681773 - [traceback] TimeoutError: Request timed out after 1.000000 seconds

Stephen Donner [:stephend] Not actively reading bugmail

Reporter

Description

•

13 years ago

Queries are (seemingly) randomly timing out at times, after a 1-second threshold (https://builder.addons.mozilla.org/search/?q=selection&type=a&copies=2 hit it once, but they vary):

Traceback (most recent call last):

  File "/data/amo_python/www/builder/flightdeck/vendor/lib/python/django/core/handlers/base.py", line 111, in get_response
    response = callback(request, *callback_args, **callback_kwargs)

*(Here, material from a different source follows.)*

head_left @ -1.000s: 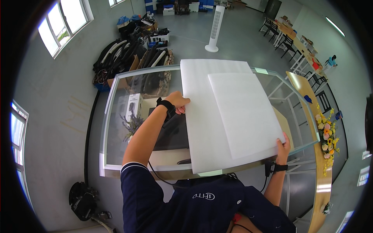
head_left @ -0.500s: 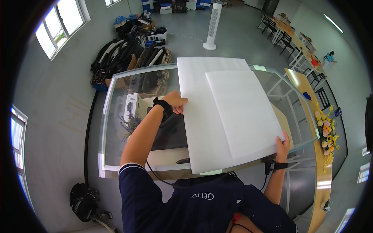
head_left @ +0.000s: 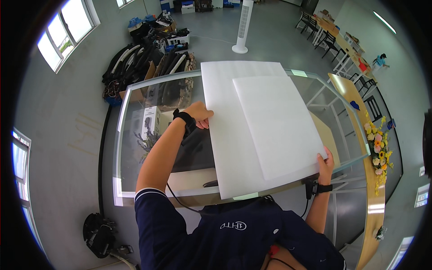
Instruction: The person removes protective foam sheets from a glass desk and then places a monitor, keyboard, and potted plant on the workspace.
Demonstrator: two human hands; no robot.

  File "/data/amo_python/www/builder/flightdeck/apps/search/views.py", line 46, in search
    facets['everyone_total'] = len(qs)

  File "/data/amo_python/www/builder/flightdeck/vendor/src/elasticutils/elasticutils/__init__.py", line 253, in __len__
    return len(self._do_search())

  File "/data/amo_python/www/builder/flightdeck/vendor/src/elasticutils/elasticutils/__init__.py", line 356, in _do_search
    hits = self.raw()

  File "/data/amo_python/www/builder/flightdeck/vendor/src/elasticutils/elasticutils/__init__.py", line 374, in raw
    hits = es.search(qs, settings.ES_INDEX, self.type._meta.db_table)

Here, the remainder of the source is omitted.